La convention de formation : ce qu'elle contient, et comment la faire signer sans imprimante
Le document le plus signé du métier est aussi le plus souvent imprimé pour rien.
La convention de formation est le contrat qui lie l'organisme au client — l'entreprise qui envoie ses salariés, le plus souvent. C'est elle que le financeur demande en premier, elle que le contrôleur relit, elle qui fixe ce qui est dû si un stagiaire abandonne. Et c'est pourtant le document le plus souvent bricolé : un modèle hérité, complété à la main, imprimé, scanné, égaré.
Ce qu'on y trouve, et pourquoi chaque rubrique compte
Le contenu de la convention est encadré par le Code du travail (partie six, consacrée à la formation professionnelle — vérifiez la version en vigueur sur Légifrance plutôt que de faire confiance à un modèle qui circule). En pratique, une convention sérieuse porte :
- L'intitulé, les objectifs et le contenu de l'action — c'est ce qui permet au financeur de vérifier que la formation payée est celle dispensée.

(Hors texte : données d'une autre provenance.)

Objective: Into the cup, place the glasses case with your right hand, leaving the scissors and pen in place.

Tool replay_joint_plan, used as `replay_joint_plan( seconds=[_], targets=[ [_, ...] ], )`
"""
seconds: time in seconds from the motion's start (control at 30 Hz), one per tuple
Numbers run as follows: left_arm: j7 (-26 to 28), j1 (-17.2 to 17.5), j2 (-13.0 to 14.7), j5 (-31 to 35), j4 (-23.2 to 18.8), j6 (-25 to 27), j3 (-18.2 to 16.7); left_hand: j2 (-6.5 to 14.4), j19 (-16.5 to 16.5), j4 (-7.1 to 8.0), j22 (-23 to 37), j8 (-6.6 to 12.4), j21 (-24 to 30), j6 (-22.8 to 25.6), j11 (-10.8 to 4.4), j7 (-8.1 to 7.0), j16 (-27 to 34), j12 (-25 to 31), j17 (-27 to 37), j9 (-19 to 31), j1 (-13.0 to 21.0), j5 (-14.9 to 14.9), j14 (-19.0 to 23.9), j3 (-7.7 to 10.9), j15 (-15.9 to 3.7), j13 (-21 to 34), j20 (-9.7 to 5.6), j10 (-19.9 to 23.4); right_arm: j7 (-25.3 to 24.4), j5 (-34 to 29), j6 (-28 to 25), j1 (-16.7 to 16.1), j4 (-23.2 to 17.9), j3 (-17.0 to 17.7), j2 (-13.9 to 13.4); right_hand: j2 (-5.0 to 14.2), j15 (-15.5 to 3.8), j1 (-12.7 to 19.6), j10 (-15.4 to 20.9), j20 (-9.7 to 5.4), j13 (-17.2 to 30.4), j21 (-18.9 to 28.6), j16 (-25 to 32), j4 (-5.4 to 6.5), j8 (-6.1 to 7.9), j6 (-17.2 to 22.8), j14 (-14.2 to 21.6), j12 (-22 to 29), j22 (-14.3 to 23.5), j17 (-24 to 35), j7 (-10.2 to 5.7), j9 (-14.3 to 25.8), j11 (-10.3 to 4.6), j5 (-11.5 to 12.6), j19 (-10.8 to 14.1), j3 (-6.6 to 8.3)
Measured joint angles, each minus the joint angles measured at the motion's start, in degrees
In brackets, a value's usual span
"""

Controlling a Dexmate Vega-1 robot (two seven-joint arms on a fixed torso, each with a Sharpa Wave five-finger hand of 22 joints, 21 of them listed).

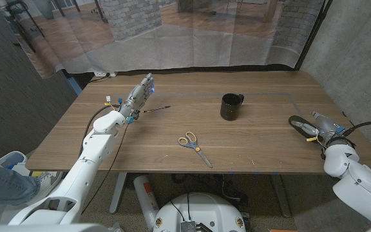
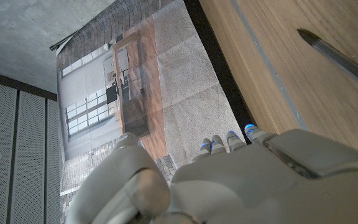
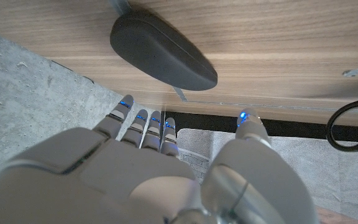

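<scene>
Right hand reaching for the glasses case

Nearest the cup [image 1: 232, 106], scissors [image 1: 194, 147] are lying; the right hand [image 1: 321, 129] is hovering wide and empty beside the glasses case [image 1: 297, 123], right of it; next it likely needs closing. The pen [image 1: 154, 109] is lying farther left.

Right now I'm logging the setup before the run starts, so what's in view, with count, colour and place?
Table: one, brown wood, under everything.
Cup: one, black, handle to the right, right of the table's middle.
Glasses case: one, dark, near the right edge, just in front of the right hand.
Scissors: one pair, pale pink and yellow handles, front middle.
Pen: one, dark, left of the cup, by the left hand.
Curtain: one, sheer, behind the table.
Left hand: one, grey, far left of the table, holding nothing.
Right hand: one, grey, right edge, fingers apart, holding nothing.
</scene>
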Motion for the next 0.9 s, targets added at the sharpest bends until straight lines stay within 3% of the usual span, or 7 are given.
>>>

- Les moyens prévus : modalité (présentiel, distanciel, mixte), moyens pédagogiques et d'encadrement.
- La durée, les dates ou la période de réalisation, et les effectifs concernés — chaque stagiaire nommé.

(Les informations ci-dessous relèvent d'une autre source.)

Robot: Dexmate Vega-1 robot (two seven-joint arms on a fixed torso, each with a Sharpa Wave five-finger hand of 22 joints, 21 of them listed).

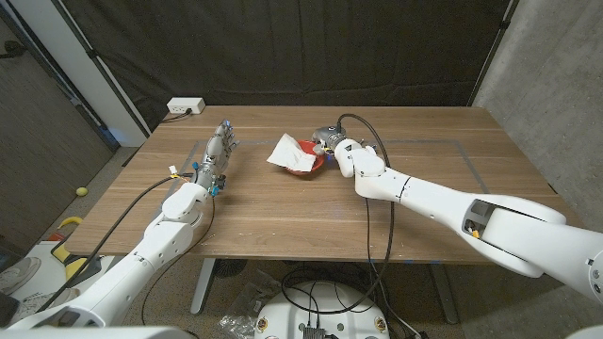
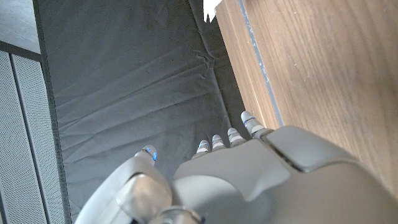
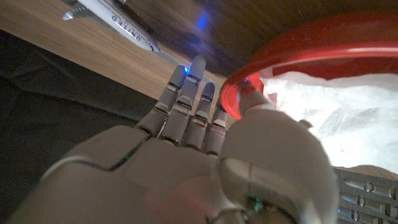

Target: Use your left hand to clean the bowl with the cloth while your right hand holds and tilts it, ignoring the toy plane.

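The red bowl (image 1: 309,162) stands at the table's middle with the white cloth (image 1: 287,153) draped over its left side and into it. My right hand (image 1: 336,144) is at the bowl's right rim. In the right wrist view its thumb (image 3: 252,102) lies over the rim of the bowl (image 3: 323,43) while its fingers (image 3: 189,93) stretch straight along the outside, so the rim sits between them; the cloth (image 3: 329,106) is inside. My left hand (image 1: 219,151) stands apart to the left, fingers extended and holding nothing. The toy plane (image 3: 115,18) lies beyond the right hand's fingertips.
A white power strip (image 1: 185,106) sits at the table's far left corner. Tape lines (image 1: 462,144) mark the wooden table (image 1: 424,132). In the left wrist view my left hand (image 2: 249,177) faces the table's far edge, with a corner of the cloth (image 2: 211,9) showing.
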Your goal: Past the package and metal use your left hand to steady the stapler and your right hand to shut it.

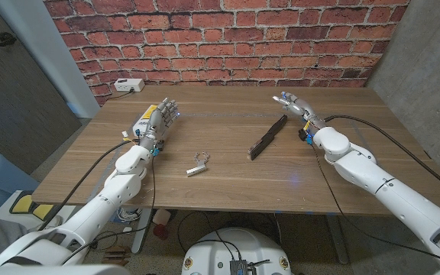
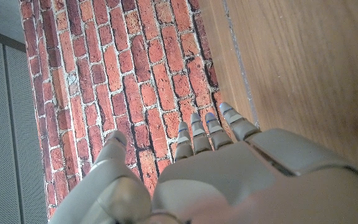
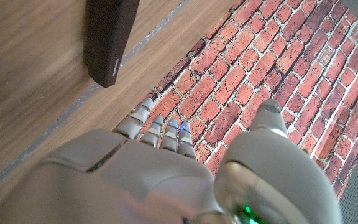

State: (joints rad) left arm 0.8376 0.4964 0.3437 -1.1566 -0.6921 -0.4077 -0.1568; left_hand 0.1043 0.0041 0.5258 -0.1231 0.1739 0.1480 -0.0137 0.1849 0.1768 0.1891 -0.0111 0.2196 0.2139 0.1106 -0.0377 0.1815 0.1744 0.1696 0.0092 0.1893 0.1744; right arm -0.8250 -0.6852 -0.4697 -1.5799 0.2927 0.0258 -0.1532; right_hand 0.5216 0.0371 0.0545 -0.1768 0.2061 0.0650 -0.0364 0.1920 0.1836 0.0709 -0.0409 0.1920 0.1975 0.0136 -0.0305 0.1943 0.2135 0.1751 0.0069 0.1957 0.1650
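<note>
Nearest the table's front edge lies a small metal piece (image 1: 198, 166); beyond it the black stapler (image 1: 268, 137) lies open mid-table, just beside the released right hand (image 1: 294, 106). Left hand (image 1: 157, 122), also empty, should cross, pin the base, before pressing.

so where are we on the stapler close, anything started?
Nothing looks done yet. The black stapler lies stretched out on the table, touched by neither hand. The left hand stands at the table's left side, holding nothing; the right hand is beside the stapler's far end, fingers apart. A small metal piece lies between them. Left: steady with the left, shut with the right.
</note>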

- Les modalités de suivi et d'appréciation des résultats : émargements, évaluations, sanction de la formation.
- Le prix et ses modalités de règlement — et les modalités de dédit ou d'abandon, la rubrique qu'on regrette de ne pas avoir soignée le jour où un stagiaire disparaît.
La faire signer : le papier n'est pas une obligation
Rien n'impose qu'une convention de formation soit signée sur papier. Le droit français reconnaît l'écrit électronique et la signature électronique — le règlement européen eIDAS en définit trois niveaux. Pour un contrat commercial comme la convention, la signature électronique dite « simple » est celle qu'utilisent la plupart des services : elle vaut preuve dès lors qu'on peut identifier le signataire et garantir que le document n'a pas changé depuis la signature.
Concrètement, un dispositif sérieux fige le document au moment de l'envoi, en scelle l'empreinte, fait signer depuis un lien personnel, et enregistre l'horodatage, l'adresse et l'appareil du signataire. Le tout doit rester vérifiable après coup — idéalement par le financeur lui-même, sans avoir à croire qui que ce soit sur parole.
Dernier conseil : conservez la convention signée AVEC ses preuves, pas dans un dossier à part. Le jour du contrôle, ce qui compte n'est pas d'avoir signé — c'est de pouvoir montrer qui a signé quoi, quand, et que rien n'a bougé depuis.